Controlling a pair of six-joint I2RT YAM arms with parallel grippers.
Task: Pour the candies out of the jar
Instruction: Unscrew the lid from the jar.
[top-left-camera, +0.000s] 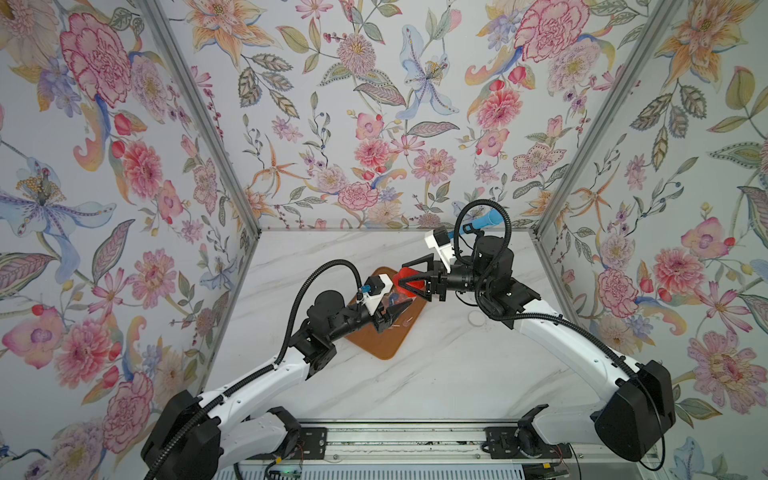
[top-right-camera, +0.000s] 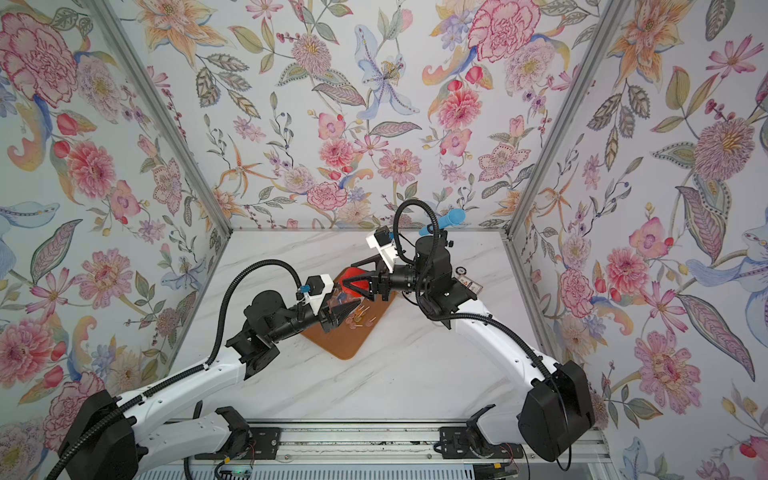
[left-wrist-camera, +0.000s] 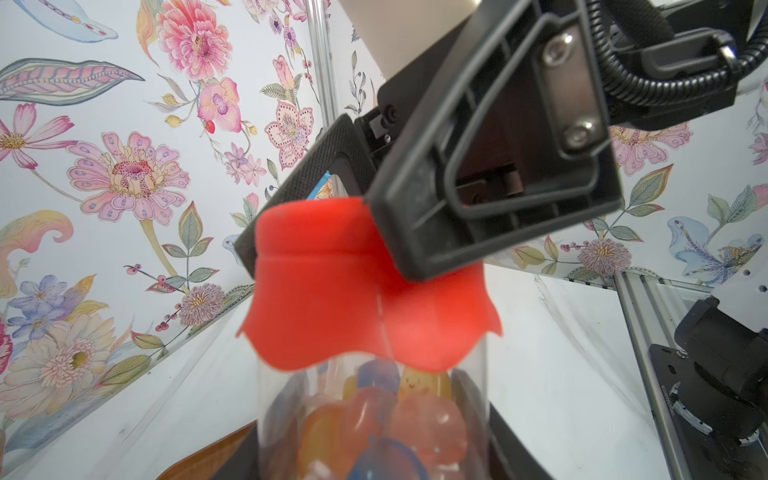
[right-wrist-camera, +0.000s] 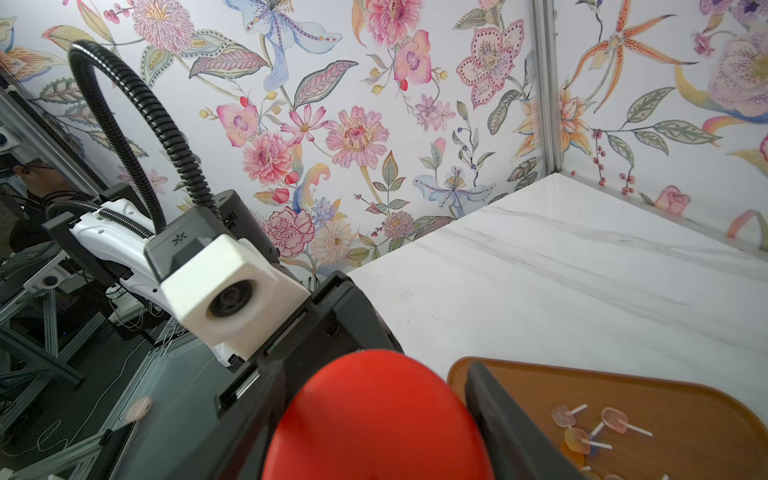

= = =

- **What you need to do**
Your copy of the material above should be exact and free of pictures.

- **Problem solution**
Controlling a pair of six-joint I2RT YAM arms with parallel grippers.
Task: Pour the candies out of the jar
Instruction: Unscrew the lid from the jar.
[top-left-camera, +0.000s] 
[top-right-camera, +0.000s] 
[left-wrist-camera, +0.000s] 
[right-wrist-camera, +0.000s] 

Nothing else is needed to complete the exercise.